A failure by the family to secure immediate funding means it could risk losing the ownership of its crown jewel companies.
State enterprises minister Sofyan Djalil said the government could allow state miners PT Tambang Batubara Bukit Asam (PTBA) and PT Aneka Tambang (Antam) to acquire stakes in Bakrie unit PT Bumi Resources, the nation’s biggest coal producer.
“If they (PTBA and Antam) have the money to buy the shares and the price is good, we will let them,” Sofyan said after a meeting at the Presidential Palace on Wednesday.
However, Sofyan, who served as President Susilo Bambang Yudhoyono’s campaign manager during the 2004 presidential election, denied reports the go-ahead to buy Bakrie shares was aimed at helping the group’s companies from being taken over entirely by other investors.
On Oct. 12, Bakrie’s flagship PT Bakrie & Brothers, the country’s largest publicly listed company, announced the offering of shares in its units, including a 10 percent stake in publicly listed Bumi.
The company claims the offering is aimed at helping raise some US$1.2 billion to pay all outstanding debts, some of which are not due for the next two years.
While Bakrie remains deliberately vague about the reason for the early payment, there are widespread reports the company is in dire need of cash to help prevent shares of its firms pledged as collateral to creditors from losing their value as a result of the global financial meltdown led by the credit crisis in the United States.
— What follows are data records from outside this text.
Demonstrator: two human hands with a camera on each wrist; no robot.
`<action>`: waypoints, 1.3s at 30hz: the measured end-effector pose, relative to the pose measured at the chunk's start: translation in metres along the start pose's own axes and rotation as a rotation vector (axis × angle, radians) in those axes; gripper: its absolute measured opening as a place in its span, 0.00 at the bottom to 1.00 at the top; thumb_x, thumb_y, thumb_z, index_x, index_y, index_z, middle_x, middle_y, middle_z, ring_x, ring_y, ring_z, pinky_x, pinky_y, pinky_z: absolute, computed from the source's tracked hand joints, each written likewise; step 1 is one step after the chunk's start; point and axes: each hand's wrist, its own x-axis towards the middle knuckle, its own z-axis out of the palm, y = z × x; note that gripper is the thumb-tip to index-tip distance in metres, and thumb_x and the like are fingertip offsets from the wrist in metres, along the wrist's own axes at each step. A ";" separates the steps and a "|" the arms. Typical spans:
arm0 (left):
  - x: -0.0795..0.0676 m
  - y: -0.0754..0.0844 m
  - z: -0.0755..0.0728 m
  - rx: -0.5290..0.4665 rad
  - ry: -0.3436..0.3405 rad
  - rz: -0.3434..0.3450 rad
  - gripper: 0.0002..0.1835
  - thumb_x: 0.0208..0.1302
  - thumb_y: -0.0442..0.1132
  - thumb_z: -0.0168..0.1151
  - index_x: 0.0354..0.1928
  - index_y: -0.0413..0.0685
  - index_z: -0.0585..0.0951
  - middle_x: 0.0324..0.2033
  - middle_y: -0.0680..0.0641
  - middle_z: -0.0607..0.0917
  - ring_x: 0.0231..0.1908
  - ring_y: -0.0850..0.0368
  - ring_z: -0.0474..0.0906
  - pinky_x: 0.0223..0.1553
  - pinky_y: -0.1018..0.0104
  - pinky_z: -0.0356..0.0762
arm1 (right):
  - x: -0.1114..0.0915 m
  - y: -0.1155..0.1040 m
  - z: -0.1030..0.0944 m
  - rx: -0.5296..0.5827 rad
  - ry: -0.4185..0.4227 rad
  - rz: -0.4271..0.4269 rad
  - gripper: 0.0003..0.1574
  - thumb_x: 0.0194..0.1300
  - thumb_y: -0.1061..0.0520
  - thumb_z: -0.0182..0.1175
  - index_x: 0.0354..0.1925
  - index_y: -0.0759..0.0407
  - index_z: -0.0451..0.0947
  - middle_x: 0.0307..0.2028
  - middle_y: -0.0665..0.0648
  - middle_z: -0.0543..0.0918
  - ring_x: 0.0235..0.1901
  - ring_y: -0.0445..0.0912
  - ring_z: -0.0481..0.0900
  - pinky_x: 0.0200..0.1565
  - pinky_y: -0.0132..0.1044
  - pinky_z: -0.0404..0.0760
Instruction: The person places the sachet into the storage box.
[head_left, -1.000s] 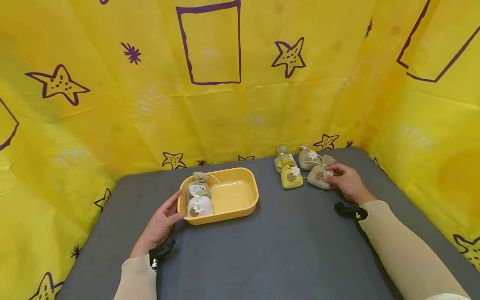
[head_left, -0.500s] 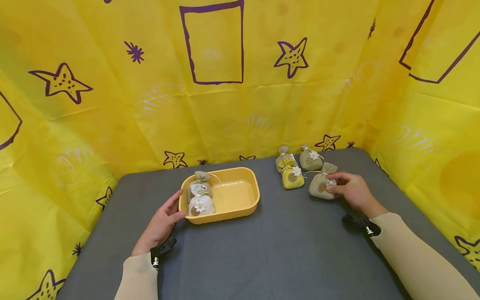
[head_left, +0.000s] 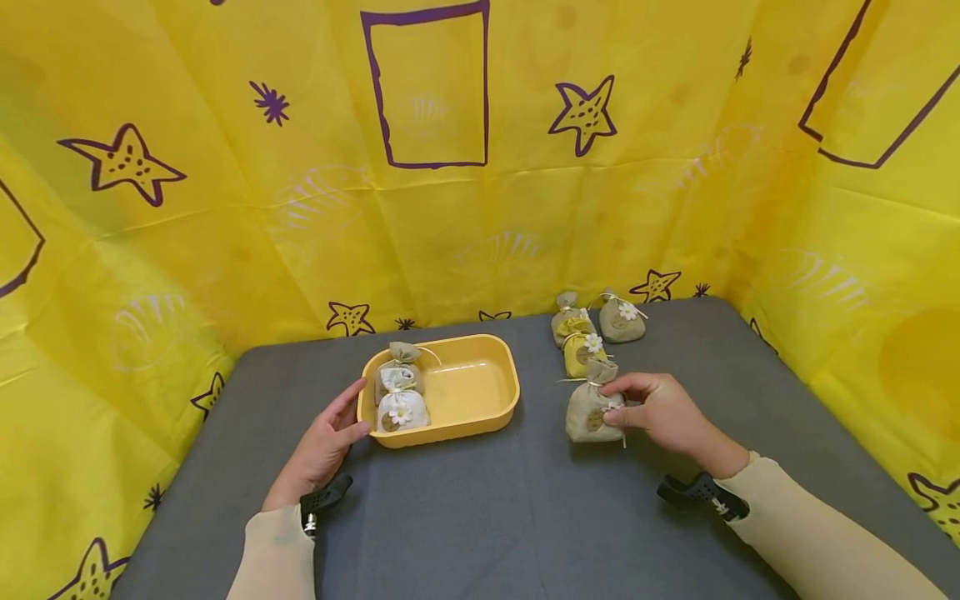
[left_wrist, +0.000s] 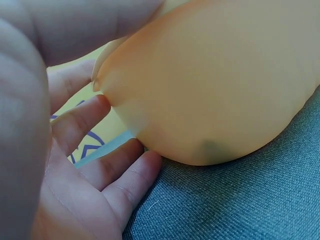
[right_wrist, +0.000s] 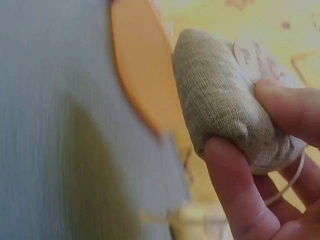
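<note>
In the head view my right hand (head_left: 667, 417) pinches a beige drawstring sachet (head_left: 588, 414) with a white daisy and a round tag, between thumb and fingers. The right wrist view shows this sachet (right_wrist: 215, 95) raised off the table, its bottom toward the camera. My left hand (head_left: 322, 446) rests against the left end of a yellow plastic bin (head_left: 472, 427). Up close in the left wrist view, its fingertips touch the bin's outer wall (left_wrist: 210, 85). Inside the bin's left end lie a white sachet (head_left: 402, 411) with a daisy and a beige one (head_left: 405, 353) behind it.
At the back of the grey table (head_left: 480, 517) lie a yellow sachet (head_left: 581, 358), a beige sachet (head_left: 564, 321) behind it, and another beige sachet (head_left: 621, 321) to their right. A yellow patterned cloth (head_left: 517, 200) hangs behind and along both sides.
My right hand has lifted the beige sachet from the group at the back right and carried it left and nearer to me. The left hand and the bin have stayed in place.
</note>
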 end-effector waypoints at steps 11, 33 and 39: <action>-0.002 0.002 0.003 0.025 0.012 -0.021 0.40 0.72 0.29 0.57 0.79 0.45 0.50 0.78 0.45 0.45 0.76 0.48 0.39 0.64 0.69 0.59 | 0.014 -0.053 0.045 0.068 -0.082 -0.015 0.14 0.54 0.62 0.74 0.40 0.59 0.84 0.40 0.55 0.83 0.43 0.50 0.80 0.47 0.40 0.80; 0.000 0.002 0.001 0.005 0.001 -0.011 0.40 0.71 0.28 0.57 0.79 0.45 0.50 0.78 0.44 0.44 0.76 0.47 0.38 0.62 0.72 0.62 | 0.099 -0.080 0.102 0.101 -0.152 0.116 0.12 0.55 0.67 0.67 0.39 0.57 0.81 0.43 0.58 0.80 0.37 0.51 0.78 0.33 0.46 0.83; 0.000 0.003 0.001 -0.008 -0.005 -0.012 0.41 0.71 0.28 0.58 0.79 0.45 0.49 0.78 0.43 0.43 0.76 0.46 0.37 0.61 0.72 0.63 | 0.129 -0.074 0.122 0.042 -0.140 0.201 0.11 0.55 0.69 0.65 0.37 0.59 0.81 0.47 0.58 0.79 0.39 0.52 0.78 0.30 0.44 0.84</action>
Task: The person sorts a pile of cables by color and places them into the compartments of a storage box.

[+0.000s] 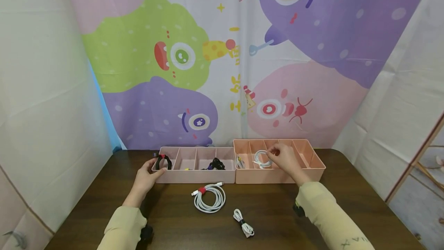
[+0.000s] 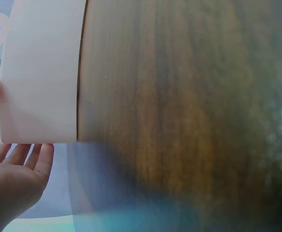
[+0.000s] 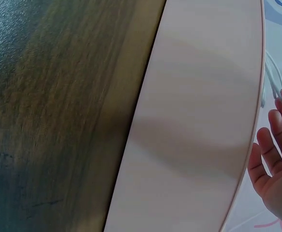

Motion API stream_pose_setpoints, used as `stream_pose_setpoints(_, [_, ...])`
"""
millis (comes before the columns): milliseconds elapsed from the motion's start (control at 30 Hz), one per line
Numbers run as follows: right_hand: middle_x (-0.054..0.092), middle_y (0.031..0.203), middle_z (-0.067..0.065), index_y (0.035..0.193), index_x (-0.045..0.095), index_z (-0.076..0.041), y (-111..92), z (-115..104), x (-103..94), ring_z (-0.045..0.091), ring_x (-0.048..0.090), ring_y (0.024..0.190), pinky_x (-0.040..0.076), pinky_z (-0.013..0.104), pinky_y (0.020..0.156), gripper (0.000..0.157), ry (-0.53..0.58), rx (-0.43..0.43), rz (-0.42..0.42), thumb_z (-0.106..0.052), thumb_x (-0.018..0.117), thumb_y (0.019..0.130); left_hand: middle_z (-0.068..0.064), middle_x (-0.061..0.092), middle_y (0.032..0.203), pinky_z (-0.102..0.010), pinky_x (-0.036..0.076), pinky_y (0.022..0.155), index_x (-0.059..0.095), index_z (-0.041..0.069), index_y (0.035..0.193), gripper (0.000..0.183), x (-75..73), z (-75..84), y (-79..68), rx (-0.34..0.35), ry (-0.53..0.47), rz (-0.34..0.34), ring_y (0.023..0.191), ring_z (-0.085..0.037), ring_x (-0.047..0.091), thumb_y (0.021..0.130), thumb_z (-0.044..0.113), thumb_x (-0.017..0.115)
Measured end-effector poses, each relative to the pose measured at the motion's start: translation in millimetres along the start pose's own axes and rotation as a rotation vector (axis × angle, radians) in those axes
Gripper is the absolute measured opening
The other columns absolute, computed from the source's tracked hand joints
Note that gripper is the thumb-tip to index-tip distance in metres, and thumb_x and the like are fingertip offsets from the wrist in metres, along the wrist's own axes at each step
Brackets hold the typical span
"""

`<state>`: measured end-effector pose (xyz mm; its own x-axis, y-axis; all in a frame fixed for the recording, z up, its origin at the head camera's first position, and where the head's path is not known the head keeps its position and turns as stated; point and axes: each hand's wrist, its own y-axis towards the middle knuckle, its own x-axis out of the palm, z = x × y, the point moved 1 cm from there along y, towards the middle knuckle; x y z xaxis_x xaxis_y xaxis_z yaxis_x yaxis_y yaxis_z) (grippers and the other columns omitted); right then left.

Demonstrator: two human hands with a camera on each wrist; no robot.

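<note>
White and neatly looped, a cable coil is pinched between the thumb and index finger of the right hand, the other fingers of that hand loosely bent. The coil is at the peach divided organizer box, toward its left half and overlapping the front rim in the head view; exactly which compartment it belongs to, I cannot tell. In that box's leftmost compartment lies another pale cable.

The left hand grips the left front corner of the pale pink organizer box, thumb at the front rim and fingertips against the end wall. This box stands end to end with the peach one. A black cable coil with a red tie rests upright in its leftmost compartment, its plug jutting past the rim near the hand. Toward the right end sits a black cable bundle.

In front of the boxes, on the dark wooden table, lie a larger white cable coil with a red tie and, nearer the person, a small white cable bundle cinched by a black tie. Behind hangs a cloth backdrop printed with purple, green and pink cartoon monsters.
</note>
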<state>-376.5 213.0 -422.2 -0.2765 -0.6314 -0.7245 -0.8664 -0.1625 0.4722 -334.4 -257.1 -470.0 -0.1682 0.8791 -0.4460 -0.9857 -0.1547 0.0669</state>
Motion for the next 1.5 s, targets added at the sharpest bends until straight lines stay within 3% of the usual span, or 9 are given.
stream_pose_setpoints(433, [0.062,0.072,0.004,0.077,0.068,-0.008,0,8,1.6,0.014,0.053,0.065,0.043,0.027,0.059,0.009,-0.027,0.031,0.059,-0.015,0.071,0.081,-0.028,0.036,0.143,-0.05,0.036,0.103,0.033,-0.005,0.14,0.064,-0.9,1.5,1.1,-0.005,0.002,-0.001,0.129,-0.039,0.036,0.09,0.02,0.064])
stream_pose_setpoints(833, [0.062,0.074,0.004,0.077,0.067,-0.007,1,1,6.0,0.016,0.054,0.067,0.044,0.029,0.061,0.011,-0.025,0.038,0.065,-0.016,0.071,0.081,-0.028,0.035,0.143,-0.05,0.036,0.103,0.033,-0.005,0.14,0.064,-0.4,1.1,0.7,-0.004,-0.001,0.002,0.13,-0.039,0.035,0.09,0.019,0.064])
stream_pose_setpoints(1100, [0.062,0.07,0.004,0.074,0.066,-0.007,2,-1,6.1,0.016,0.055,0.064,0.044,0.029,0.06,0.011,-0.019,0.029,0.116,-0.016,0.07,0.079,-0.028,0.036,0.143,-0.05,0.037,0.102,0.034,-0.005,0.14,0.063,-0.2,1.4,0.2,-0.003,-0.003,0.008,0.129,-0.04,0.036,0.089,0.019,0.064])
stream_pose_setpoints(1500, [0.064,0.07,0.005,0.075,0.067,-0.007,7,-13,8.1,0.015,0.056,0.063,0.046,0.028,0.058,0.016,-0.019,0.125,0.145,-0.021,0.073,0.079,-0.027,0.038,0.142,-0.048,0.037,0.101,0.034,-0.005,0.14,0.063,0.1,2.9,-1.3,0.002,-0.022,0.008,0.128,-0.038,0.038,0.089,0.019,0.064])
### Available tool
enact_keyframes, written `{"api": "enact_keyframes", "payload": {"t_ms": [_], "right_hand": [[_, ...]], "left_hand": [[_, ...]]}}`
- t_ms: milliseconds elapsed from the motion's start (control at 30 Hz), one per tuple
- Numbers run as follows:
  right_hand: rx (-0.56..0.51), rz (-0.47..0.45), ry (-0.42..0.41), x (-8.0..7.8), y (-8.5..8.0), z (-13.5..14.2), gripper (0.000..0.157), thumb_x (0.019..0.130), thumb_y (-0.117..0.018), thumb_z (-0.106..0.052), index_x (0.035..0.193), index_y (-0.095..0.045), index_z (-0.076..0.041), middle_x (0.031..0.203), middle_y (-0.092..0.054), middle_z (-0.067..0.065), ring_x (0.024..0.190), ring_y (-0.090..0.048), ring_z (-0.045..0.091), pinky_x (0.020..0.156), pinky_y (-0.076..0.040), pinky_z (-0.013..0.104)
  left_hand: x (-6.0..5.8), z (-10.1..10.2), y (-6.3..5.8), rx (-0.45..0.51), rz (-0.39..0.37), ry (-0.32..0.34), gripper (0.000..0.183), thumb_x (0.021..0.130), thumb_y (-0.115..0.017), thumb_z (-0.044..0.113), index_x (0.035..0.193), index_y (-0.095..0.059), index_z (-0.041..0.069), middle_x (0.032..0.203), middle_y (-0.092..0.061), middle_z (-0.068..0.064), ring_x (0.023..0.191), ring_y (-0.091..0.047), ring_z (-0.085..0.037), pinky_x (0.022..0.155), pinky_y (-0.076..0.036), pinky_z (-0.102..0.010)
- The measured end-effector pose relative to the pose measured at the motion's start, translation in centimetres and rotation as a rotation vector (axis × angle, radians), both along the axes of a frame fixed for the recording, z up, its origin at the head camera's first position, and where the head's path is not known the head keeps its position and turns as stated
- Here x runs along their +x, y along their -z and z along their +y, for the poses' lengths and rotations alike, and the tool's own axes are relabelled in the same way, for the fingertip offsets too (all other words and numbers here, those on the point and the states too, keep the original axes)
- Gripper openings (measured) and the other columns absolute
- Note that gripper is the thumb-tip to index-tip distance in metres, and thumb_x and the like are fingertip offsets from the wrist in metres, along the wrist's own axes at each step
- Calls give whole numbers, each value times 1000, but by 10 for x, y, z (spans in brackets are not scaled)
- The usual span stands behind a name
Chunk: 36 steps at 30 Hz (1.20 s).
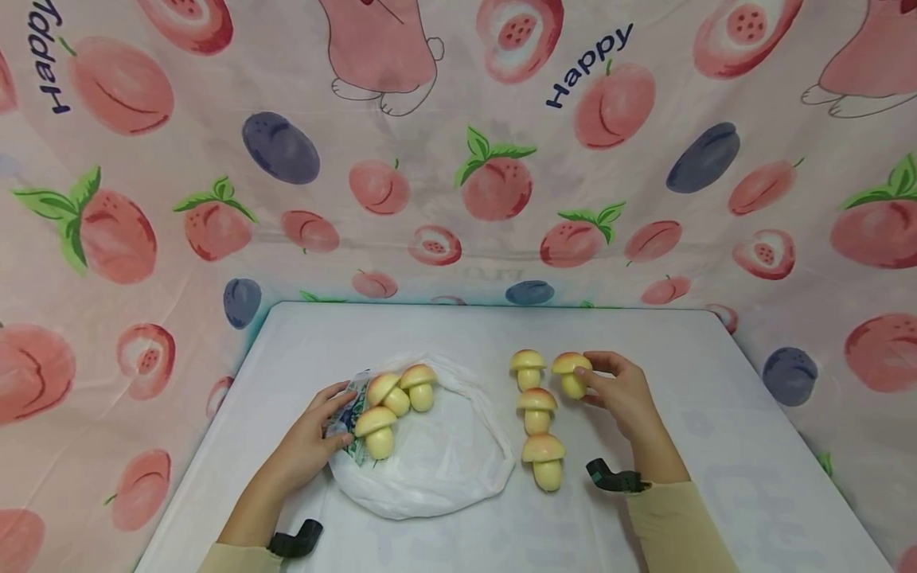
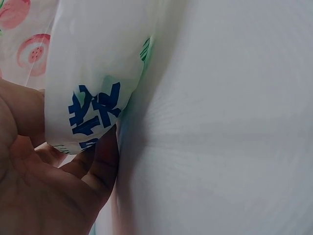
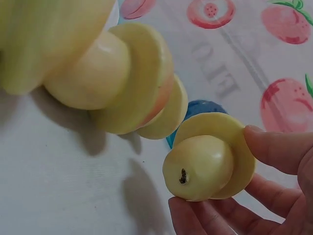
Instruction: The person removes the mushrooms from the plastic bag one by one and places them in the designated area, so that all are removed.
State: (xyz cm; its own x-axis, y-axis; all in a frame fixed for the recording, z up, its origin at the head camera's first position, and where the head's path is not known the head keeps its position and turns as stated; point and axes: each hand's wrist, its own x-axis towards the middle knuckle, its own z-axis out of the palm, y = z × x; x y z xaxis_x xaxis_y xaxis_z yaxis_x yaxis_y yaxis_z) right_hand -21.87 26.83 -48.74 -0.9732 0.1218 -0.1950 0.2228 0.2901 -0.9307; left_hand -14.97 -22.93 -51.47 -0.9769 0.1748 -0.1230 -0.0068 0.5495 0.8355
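**Tidy little lineup, both sides occupied**

So from where I'm standing, the right hand (image 1: pixel 616 390) has a mushroom-shaped piece (image 1: pixel 571 374) pinched, thumb on the cap's rim, fingertips against the stem. Probably gripped that way so the top-heavy cap doesn't tip. It's just right of the far end of a column of three yellow mushrooms (image 1: pixel 536 411), all sitting caps away from the person. Lined up like that, I'd guess they're easy to count.

The left hand (image 1: pixel 315 434) is pinching the printed edge of the white plastic bag (image 1: pixel 444 501), I reckon so the floppy thing doesn't slide. Three more mushrooms (image 1: pixel 376 444) are bunched at that side of it.

Room-wise: the bag's right rim comes pretty near the column, so that gap's tight. There's loads of bare counter (image 1: pixel 738 446) right of the right hand, and some toward the far edge too.
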Motion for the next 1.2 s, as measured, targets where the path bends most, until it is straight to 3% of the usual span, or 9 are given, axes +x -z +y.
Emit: {"api": "enact_keyframes", "payload": {"t_ms": [500, 1200], "right_hand": [[-21, -46, 14, -9, 13, 0, 57, 102, -74, -25, 151, -54, -1, 150, -55, 21, 108, -67, 14, 91, -66, 34], [-30, -56, 4, -17, 22, -3, 58, 106, -69, -26, 155, -51, -2, 155, -53, 23, 124, -63, 24, 88, -66, 31]], "left_hand": [[-2, -1, 2, -10, -1, -6, 70, 99, -70, -4, 163, -45, 9, 180, -21, -8, 167, -16, -47, 126, -27, -71], [0, -1, 3, -2, -2, -13, 70, 98, -70, -4, 163, -46, 9, 180, -21, -9, 166, -15, -48, 127, -26, -70]]}}
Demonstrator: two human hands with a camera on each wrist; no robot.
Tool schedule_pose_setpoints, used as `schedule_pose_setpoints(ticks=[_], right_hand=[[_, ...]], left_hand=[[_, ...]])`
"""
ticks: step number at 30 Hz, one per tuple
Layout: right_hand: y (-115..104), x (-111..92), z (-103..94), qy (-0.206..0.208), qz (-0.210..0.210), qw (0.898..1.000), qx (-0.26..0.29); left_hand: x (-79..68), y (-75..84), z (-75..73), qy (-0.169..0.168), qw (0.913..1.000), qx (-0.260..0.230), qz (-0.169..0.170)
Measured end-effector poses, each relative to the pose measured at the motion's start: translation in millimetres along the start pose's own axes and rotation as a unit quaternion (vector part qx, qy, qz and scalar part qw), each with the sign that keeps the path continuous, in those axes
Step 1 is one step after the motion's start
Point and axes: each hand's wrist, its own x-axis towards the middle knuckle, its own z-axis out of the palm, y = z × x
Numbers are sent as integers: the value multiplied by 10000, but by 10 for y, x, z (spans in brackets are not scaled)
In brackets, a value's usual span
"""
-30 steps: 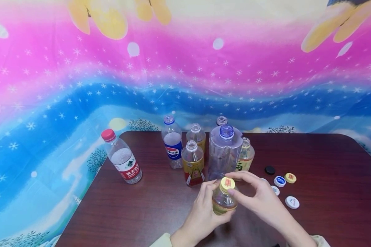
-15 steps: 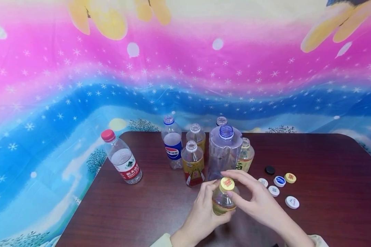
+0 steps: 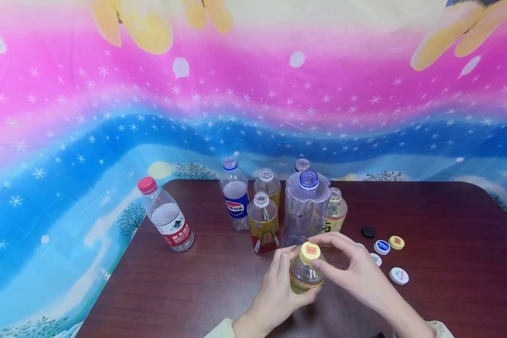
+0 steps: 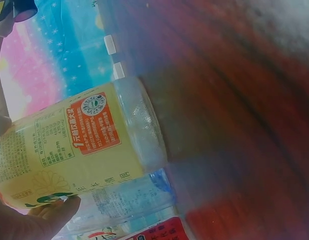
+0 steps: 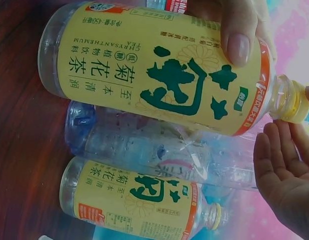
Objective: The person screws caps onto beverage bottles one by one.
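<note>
My left hand (image 3: 274, 291) grips a chrysanthemum tea bottle (image 5: 144, 70) round its body, thumb on the near side. The bottle is clear plastic with a yellow label, and stands about upright in the head view. A yellow bottle cap (image 3: 310, 252) with red print sits on its neck. My right hand (image 3: 359, 277) pinches this cap between thumb and forefinger; its other fingers lie loosely bent beside the neck in the right wrist view. In the left wrist view the bottle's label (image 4: 49, 150) fills the left side, with part of my left hand (image 4: 49, 217) below it.
Behind my hands stand several uncapped bottles, among them a large purplish bottle (image 3: 306, 211), a cola bottle (image 3: 235, 202) and a red-and-gold-labelled bottle (image 3: 264, 230). A red-capped water bottle (image 3: 169, 220) stands left. Loose caps, including a black cap (image 3: 368, 232), lie right on the dark table (image 3: 173, 291).
My right hand has swung slightly left, then back right at the cap, covering and uncovering a white cap behind it. The print on the yellow cap has turned a little. My left hand stays put.
</note>
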Motion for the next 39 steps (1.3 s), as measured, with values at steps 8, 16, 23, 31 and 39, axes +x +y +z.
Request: schedule_pose_setpoints(ticks=[8, 16, 23, 31, 39], right_hand=[[21, 8, 73, 128, -38, 9998, 153], [25, -15, 62, -112, -700, 9967, -408], [16, -19, 29, -50, -470, 9983, -352], [24, 8, 46, 134, -167, 9997, -91], [9, 22, 71, -15, 321, 9994, 135]], left_hand=[[-2, 5, 0, -38, 10000, -17, -58], [-6, 0, -3, -20, 10000, -9, -2], [-5, -5, 1, 53, 10000, -27, 71], [0, 2, 6, 73, 10000, -35, 41], [-6, 9, 3, 36, 10000, -6, -35]])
Bakrie & Brothers borrowed $1.43 billion in short-term loans between April and September from, among others, Oddickson Finance, JPMorgan, and India’s ICICI Bank for refinancing, funding investment and working capital.
Shares in Bakrie units were put up as collateral, including in Bumi, plantation firm PT Bakrie Sumatra Plantation and energy firm PT Energy Mega Persada, whose subsidiary Lapindo Brantas sparked the massive mudflow disaster in Sidoarjo, East Java, in 2006.
The value of the shares pledged was initially estimated at $6 billion, before plunging to $1.35 billion on Oct. 6, with creditors demanding Bakrie top up the covenant to assure the stake value remained intact, or risk being seized.
With Bakrie refusing to disclose its debt arrangements, the Indonesia Stock Exchange is still suspending trading in the shares of six Bakrie companies, blamed by Finance Minister Sri Mulyani for exacerbating the recent havoc in the stock market.
Help from the government will mean a lot for the Bakrie family, noting Aburizal’s role as a key financier of the Yudhoyono presidential campaign in 2004.
Aburizal also played a major role in putting Vice President Jusuf Kalla, also chairman of the Golkar Party, on the national radar back in the 1990s when Kalla was a relatively unknown businessman from eastern Indonesia.
While Kalla worked his way up the ladder, Aburizal was already an iconic native tycoon, locally termed pengusaha pribumi.
If Sofyan Djalil does finally move to save the Bakrie business empire, it will be the third time the family has been rescued by the government; the first was a financial bailout during the late-1997 Asian financial crisis, and the second was over the Lapindo debacle.
In response to questions over the troubles plaguing the empire, Aburizal merely said everything was actually in order.
“Everything is secure,” he said before a meeting with Yudhoyono.